Les echo una mirada al par de viejos. Uno de ellos es Jimmy Doig y el otro Dickie Stewart. No dirán nada. Y Charlie está mosqueado por el puto follón con la poli pero no es un chota. «Yo dejaría el local bien limpio, Charlie», le suelto, «quiero decir, que ha estado un pederasta, ¿no? No se sabe lo que puede haber infectado», digo, volviéndome hacia los viejos. Uno de ellos está tranquilo, el otro está temblando. «¿Estáis bien?».

«Sí, Franco, sí, hijo, no te preocupes», dice el tranquilo, Jimmy Doig. El viejo Dickie tiembla un poco, pero consigue soltarlo: «Estoy bien, Frank, hijo».

Entonces nos largamos por la puerta de atrás; salimos por un corralillo que da a un callejón, asegurándonos de que no haya nadie en la calle ni mirando desde los pisos de arriba.

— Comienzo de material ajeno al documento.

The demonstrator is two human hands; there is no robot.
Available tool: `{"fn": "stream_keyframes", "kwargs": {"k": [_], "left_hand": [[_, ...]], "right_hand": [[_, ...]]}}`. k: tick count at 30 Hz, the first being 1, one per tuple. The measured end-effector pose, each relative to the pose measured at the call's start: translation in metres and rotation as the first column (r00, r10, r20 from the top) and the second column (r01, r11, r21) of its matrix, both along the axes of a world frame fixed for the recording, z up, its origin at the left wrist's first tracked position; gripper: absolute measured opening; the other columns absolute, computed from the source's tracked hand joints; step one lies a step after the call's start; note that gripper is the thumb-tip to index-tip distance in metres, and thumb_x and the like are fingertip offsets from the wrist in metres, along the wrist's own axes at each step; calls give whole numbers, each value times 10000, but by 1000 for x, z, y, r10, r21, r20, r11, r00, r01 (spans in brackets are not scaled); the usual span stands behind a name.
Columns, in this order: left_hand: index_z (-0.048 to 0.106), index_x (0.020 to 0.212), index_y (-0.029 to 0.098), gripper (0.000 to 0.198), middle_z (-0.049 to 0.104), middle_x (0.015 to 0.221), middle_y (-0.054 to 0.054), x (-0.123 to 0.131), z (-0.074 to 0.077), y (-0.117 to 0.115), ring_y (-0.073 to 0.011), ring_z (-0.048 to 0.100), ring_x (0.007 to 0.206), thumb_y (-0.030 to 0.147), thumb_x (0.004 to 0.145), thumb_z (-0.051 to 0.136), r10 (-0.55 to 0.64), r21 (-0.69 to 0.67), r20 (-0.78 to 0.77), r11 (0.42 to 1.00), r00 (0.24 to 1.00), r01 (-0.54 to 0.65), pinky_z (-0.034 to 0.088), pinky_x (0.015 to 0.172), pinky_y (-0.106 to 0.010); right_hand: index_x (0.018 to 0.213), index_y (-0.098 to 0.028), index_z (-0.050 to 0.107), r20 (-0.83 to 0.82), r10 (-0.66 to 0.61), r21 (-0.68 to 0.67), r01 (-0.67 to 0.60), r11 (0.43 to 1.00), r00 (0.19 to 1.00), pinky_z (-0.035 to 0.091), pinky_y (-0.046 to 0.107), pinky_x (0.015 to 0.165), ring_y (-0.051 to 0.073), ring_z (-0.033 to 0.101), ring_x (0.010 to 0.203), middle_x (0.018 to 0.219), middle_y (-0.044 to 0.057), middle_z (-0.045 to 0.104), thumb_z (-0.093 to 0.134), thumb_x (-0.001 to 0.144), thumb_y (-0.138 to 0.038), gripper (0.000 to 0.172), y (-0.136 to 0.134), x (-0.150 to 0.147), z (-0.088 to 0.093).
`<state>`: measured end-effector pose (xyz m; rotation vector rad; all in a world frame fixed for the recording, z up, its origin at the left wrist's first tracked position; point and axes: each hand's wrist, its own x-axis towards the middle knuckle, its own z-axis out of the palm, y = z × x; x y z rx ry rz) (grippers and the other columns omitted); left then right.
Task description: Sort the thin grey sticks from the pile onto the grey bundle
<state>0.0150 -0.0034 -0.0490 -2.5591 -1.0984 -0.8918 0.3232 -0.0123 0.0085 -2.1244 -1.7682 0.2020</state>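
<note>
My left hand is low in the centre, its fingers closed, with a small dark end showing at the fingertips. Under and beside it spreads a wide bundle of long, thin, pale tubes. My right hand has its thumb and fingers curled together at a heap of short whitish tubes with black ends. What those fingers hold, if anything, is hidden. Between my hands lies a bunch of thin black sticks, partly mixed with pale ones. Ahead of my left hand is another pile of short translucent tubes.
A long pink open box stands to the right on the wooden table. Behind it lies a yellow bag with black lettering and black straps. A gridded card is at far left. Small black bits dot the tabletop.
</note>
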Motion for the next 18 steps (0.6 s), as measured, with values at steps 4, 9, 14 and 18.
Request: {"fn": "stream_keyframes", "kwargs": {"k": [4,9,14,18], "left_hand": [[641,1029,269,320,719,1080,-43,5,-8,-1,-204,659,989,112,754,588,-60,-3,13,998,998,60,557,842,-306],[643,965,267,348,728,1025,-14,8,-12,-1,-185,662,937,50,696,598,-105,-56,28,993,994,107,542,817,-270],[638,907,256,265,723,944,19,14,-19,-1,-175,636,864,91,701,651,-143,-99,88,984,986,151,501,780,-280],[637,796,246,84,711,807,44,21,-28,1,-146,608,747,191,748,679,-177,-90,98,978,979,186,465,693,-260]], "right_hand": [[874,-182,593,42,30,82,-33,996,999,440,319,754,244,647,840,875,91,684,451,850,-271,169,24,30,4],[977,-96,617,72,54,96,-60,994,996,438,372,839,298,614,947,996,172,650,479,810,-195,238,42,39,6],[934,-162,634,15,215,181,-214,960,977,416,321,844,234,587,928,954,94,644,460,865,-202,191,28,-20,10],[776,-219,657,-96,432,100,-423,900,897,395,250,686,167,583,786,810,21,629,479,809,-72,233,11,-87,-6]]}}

Una vez fuera, subimos hacia casa de Spud y espero que ese tardón esté aún en casa. Le digo a Segundo Premio que se vaya a tomar por culo al centro otra vez porque está temblando más que Shakin Stevens, el tío aquel que hacía esas imitaciones tan penosas de Elvis en Top of the Pops.

Spud está en la escalera, a punto de salir, muy preocupado de verme. «Eh, Franco…, perdona la tardanza, tío, me lié por teléfono con Ali…, intentando arreglar las cosas. Ahora mismo iba para Nicol’s».

«Yo ni siquiera he ido todavía. Acabo de estar por el centro con Segundo Premio; el cabrón no quería bajar a Leith, ¿sabes?», le suelto. «Decía que si no acabaría bebiendo otra vez».

Spud se limita a mirarme y dice: «Ah». Después me pregunta: «¿Querías que te contara algo… de June?».

«A la mierda, no es nada», le suelto, y luego le digo: «Mira, no puedo bajar contigo al Nicol’s. He tenido una pequeña discusión con la chorba y necesito volver para hablar con ella, pero antes tengo que pasarme por casa de mi hermano Joe».

«Vale…, eh, yo me voy a ir al Port Sunshine a tomarme una y ver a Ali y eso».

«Ya», suelto yo, «hay que ver cómo son las putas tías, ¿eh?». Y le dejo a pie de la escalera y me acerco a casa de Joe, esperando que esa puta entrometida que tiene por esposa no esté en casa mientras una puta ambulancia y dos coches de policía pasan ululando por el puto Walk.